Von Gerhard Bühler
Modellprojekt richtet sich an junge Cannabis-Konsumenten / Gefahr wird unterschätzt
MANNHEIM In Mannheim steigt die Zahl der Jugendlichen, die illegale Drogen wie Cannabis konsumieren. Nun startet ein Modellprojekt, das sich an 14- bis 21-Jährige richtet, die zum ersten Mal durch den Besitz von Cannabis polizeilich aufgefallen sind.

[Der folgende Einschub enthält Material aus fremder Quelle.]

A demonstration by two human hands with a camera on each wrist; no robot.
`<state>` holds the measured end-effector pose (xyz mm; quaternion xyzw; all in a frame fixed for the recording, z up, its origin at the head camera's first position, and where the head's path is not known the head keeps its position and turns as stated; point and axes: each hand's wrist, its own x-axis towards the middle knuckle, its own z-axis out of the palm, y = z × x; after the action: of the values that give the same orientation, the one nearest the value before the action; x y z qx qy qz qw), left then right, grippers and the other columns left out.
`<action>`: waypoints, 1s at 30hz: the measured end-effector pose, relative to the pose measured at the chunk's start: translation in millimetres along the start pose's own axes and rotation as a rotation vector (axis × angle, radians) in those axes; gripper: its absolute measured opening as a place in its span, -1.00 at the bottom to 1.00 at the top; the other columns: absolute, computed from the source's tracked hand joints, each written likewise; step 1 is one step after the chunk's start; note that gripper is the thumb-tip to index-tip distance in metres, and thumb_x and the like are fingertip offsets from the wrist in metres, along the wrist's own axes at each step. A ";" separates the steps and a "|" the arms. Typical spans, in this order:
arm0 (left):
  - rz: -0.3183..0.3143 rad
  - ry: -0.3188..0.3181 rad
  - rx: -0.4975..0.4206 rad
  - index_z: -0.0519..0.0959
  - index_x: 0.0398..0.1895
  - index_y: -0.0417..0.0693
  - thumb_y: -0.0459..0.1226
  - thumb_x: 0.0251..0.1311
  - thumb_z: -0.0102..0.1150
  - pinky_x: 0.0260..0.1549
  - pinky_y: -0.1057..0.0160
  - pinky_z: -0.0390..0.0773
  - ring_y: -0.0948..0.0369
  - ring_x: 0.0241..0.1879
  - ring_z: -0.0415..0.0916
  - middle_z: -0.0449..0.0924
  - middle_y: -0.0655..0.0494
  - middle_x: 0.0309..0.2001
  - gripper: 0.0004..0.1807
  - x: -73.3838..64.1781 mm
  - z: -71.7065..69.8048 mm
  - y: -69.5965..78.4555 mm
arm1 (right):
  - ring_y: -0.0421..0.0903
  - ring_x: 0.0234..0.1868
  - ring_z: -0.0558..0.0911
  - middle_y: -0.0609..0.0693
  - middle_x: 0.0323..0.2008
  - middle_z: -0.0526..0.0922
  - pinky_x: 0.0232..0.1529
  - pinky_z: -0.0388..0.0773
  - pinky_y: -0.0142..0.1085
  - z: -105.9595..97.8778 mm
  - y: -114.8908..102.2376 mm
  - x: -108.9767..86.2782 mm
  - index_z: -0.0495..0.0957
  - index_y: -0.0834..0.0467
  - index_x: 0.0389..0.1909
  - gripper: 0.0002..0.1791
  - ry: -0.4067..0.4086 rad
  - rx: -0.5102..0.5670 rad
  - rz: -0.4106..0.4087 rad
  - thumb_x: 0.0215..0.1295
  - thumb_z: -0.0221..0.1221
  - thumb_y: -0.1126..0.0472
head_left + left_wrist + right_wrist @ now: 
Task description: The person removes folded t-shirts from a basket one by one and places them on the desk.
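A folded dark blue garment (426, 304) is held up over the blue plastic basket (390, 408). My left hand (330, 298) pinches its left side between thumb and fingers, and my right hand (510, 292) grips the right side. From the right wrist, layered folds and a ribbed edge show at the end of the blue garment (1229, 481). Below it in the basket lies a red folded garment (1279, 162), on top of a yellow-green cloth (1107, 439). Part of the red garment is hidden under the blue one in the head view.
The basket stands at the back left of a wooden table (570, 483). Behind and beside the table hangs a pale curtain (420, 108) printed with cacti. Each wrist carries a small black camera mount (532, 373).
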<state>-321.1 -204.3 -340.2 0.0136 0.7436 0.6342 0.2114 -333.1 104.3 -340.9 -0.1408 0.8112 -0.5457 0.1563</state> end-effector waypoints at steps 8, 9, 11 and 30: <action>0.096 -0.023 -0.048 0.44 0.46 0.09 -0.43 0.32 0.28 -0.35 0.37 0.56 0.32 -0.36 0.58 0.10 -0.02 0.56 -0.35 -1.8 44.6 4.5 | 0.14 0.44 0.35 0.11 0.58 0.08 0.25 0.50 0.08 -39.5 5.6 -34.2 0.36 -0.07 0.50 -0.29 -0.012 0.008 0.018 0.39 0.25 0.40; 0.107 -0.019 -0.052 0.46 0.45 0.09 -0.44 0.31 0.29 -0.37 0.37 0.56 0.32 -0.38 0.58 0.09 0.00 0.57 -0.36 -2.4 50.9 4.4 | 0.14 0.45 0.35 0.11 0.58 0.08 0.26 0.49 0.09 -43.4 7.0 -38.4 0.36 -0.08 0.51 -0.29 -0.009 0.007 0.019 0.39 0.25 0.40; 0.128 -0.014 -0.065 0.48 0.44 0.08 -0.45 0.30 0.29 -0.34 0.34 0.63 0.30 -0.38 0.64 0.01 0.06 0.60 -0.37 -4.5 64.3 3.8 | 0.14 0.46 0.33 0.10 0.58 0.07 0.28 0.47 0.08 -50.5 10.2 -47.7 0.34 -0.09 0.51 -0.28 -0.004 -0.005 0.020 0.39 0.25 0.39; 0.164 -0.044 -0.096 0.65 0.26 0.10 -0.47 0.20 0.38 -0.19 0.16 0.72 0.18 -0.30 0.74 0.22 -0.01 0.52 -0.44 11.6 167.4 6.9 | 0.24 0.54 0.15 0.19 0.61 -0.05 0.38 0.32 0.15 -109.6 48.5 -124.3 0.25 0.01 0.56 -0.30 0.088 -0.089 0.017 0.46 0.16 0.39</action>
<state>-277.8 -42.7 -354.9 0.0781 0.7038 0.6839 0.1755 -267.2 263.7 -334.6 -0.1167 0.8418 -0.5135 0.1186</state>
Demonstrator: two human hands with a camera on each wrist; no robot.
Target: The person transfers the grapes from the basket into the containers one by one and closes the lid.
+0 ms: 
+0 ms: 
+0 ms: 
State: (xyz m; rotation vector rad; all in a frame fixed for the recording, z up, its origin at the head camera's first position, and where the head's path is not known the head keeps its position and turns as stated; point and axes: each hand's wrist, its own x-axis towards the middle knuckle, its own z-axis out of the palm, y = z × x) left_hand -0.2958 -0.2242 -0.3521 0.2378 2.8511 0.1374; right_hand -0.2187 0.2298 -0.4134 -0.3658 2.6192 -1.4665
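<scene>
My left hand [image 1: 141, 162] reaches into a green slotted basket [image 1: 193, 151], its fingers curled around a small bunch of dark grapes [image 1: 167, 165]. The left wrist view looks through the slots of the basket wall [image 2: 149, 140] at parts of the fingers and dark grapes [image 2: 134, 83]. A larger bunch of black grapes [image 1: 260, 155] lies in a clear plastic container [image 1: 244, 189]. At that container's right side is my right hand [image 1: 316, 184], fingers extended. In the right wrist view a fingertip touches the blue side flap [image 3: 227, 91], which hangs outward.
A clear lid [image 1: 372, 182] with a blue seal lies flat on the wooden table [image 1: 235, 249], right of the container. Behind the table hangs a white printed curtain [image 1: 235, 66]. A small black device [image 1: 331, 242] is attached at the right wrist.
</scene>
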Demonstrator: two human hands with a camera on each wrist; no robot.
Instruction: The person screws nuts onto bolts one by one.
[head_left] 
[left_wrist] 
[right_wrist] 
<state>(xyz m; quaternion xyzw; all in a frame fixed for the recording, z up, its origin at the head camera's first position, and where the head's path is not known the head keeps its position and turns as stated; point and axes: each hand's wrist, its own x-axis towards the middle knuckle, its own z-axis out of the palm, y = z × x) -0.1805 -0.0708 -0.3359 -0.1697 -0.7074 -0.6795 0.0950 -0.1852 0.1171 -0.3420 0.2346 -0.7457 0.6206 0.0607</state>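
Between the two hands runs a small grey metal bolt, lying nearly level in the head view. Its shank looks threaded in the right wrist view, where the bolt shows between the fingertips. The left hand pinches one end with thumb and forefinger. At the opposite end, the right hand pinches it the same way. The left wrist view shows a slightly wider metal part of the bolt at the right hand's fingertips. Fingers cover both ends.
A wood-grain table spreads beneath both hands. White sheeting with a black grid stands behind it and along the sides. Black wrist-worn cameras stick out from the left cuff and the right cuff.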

"Im Jahr 2005 gab es in Mannheim 261 erstmals polizeilich in Erscheinung getretene jugendliche Drogenkonsumenten, 192 Delikte bezogen sich dabei auf Cannabis", nannte Polizeidirektor Thomas Köber konkrete Zahlen bei der Vorstellung des neuen Modellprojekts. Während es für erwachsene Drogenabhängige in Mannheim bereits eine Vielzahl von Hilfsangeboten und ein erprobtes Versorgungssystem gebe, habe bisher ein spezielles Angebot zur Frühintervention bei Jugendlichen gefehlt, so Köber. "Diese Lücke der ,Frühintervention bei erstauffälligen Drogenkonsumenten´ wird nun durch das bundesweite Modellprojekt ,FreD´ geschlossen", zeigt er sich froh, "dass wir Cannabis abhängigen Jugendlichen endlich ein wirksames Angebot machen können". Die Umsetzung erfolgt in Mannheim als Gemeinschaftsprojekt von Polizei, dem städtischen Dezernat Jugend, Soziales und Gesundheit und dem Drogenverein Mannheim in Zusammenarbeit mit der Staatsanwaltschaft und der Jugendgerichtshilfe. Hinter "FreD" verbirgt sich ein achtstündiges Kursangebot, an dem die auffällig gewordenen Jugendlichen teilnehmen können. Die Kurse mit maximal zehn Teilnehmern werden von erfahrenen Mitarbeitern des Mannheimer Drogenvereins durchgeführt. Bei Jugendlichen, die erstmals mit Drogen registriert wurden, wird nach einer Kursteilnahme das auf die Anzeige folgende Verfahren der Staatsanwaltschaft eingestellt. "Unser Schwerpunkt liegt auf der Hilfe, nicht auf Repression", verweist Gerhard Eckert, Geschäftsführer des Drogenvereins auch auf die Schweigepflicht der Mitarbeiter. Neben den persönlichen Motiven des Konsums und der Entstehung des Suchtverhaltens geht es in dem Kurs um die Aufklärung über Art, Wirkungsweise und Risiken gängiger Drogen. "Vor allem das heute hergestellte Marihuana ist eine Hammerdroge geworden, die mit dem Hasch der 68-er Generation nicht mehr vergleichbar ist", warnt Köber vor dem noch weit verbreiteten Unterschätzen von Cannabis. Während der Wirkstoffgehalt in den 70er Jahren bei Haschisch in der Regel bei nur einem Prozent lag, würden heute bei Marihuana bis zu 20 Prozent erreicht. Die Folgen längeren Konsums können von nachlassenden kognitiven Fähigkeiten, Gleichgültigkeit und Willensschwäche bis zu Psychosen reichen, sieht Köber ein Hauptproblem darin, dass sich viele Jugendliche über die Gefahren des Konsums nicht ausreichend im Klaren sind. Hier setzt das Modellprojekt "FreD" an, das auch in Heidelberg und dem Rhein-Neckar-Kreis anläuft.